Obdulio nació en el seno de una familia pobre que pudo mejorar algo su nivel de vida gracias al dinero que él ganaba en el fútbol. Jugó en el Libertad, en el Wanderers y con 26 años se enfundó la camiseta de Peñarol. Se hacía mayor y su importancia no paraba de crecer. Ordenaba a sus compañeros, imponía a los rivales, condicionaba a los árbitros. En una ocasión, tras una entrada fuerte a un compañero de su equipo, Varela se acercó al árbitro y le dijo de forma educada: "señor juez, si alguno de mis futbolistas llega a dar una patada como la que aquel señor acaba de dar, le ruego que lo expulse, porque en mi equipo un jugador que pega así no merece seguir en la cancha". Así era él.

La arenga de Varela

El Mundial de 1950 agarró a Varela con 33 años. Para Uruguay conseguir el segundo puesto en el Mundial de Brasil suponía el regreso al primer nivel. La teoría decía que el título constituía un milagro. Los cuatro primeros jugaron una liguilla y a Brasil le bastaba en ese último encuentro con empatar para ser campeón. Los directivos uruguayos entraron en el vestuario de sus jugadores y les lanzaron un discurso festivo: "El éxito está conseguido. Traten de no encajar seis goles y jueguen de blanco" les dijeron. Pero Obdulio Varela tenía otros planes. Mientras el equipo se dirigía al campo por el túnel de vestuarios y escucharon rugir a las 200.000 personas que esperaban fuera, el "negro jefe" miró a sus compañeros y les arengó: "No piensen en toda esa gente, no miren para arriba, el partido se juega abajo y si ganamos no va a pasar nada, nunca pasó nada. Los de afuera son de palo y en el campo seremos once para once. El partido se gana con los huevos en la punta de los botines".

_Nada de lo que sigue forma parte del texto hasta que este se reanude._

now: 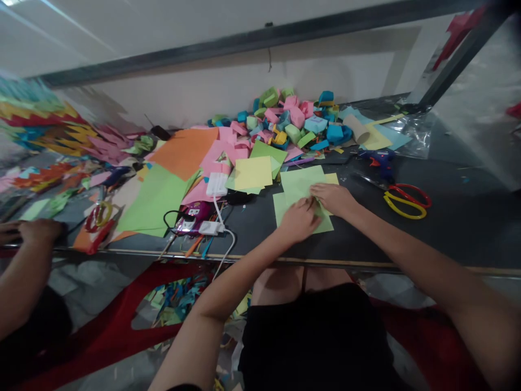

El partido empezó de la peor manera para Uruguay. En el minuto 2 Friaça adelantó al conjunto local en medio de la locura de Maracaná. Varela se encaminó hacia su portería y recogió la pelota de la red. Se la puso debajo del brazo y se dirigió de forma lenta al centro del campo en busca del árbitro. Allí empezó a reclamar un fuera de juego que no había existido. Ellis, el colegiado, se expresaba en inglés y Varela reclamaba incluso un intérprete para entenderse con él. El público dejó de festejar el gol y comenzó a seguir con curiosidad aquella escena que duró casi diez minutos, lo suficiente para frenar la máquina que podía ser Brasil.

"Me di cuenta que si no enfriábamos el juego, si no lo aquietábamos, esa máquina de jugar al fútbol nos iba a demoler. Lo que hice fue demorar la reanudación del juego, nada más. Esos tigres nos comían si les servíamos el bocado muy rápido. Eran una máquina que no dejábamos arrancar de nuevo".

Aquel gesto fue determinante para el destino del partido. Brasil no fue capaz de ponerse de nuevo en movimiento y Uruguay comenzó a comerle el terreno hasta remontar con goles de Ghiggia y Schiaffino mientras Varela se adueñaba por completo del medio del campo. El pitido final provocó un drama en Brasil. No hubo ceremonia, ni vuelta olímpica. Varela recibió el trofeo en una esquina del campo de manos de Jules Rimet –presidente de la FIFA– que guardaba un discurso en el bolsillo para felicitar a Brasil.

Esa noche Varela salió por Río a beber en compañía de los derrotados. "Mi patria es la gente que sufre" solía decir. Para él no hubo mucha más gloria. Con la prima se compró un coche que le robaron a la semana siguiente y la Federación Uruguaya le entregó, como a sus compañeros, una medalla de plata conmemorativa mientras los directivos se imponían una de oro. Aquello no hizo sino acrecentar su odio a los personajes que gobernaban el fútbol de su país. Años después llegó a decir que "si volviese a jugar esa final prefería perderla. Parecía que los dirigentes eran quienes habían ganado el trofeo". Por cierto, la Federación también se quedó con las botas que Varela utilizó en aquella final. El "negro jefe" murió en 1996 tan pobre como había crecido en su barriada de Montevideo. Pero su recuerdo quedó. Maracaná será restaurado, pero el espíritu del "cinco" uruguayo siempre estará allí reclamando el fuera de juego y pidiendo un intérprete.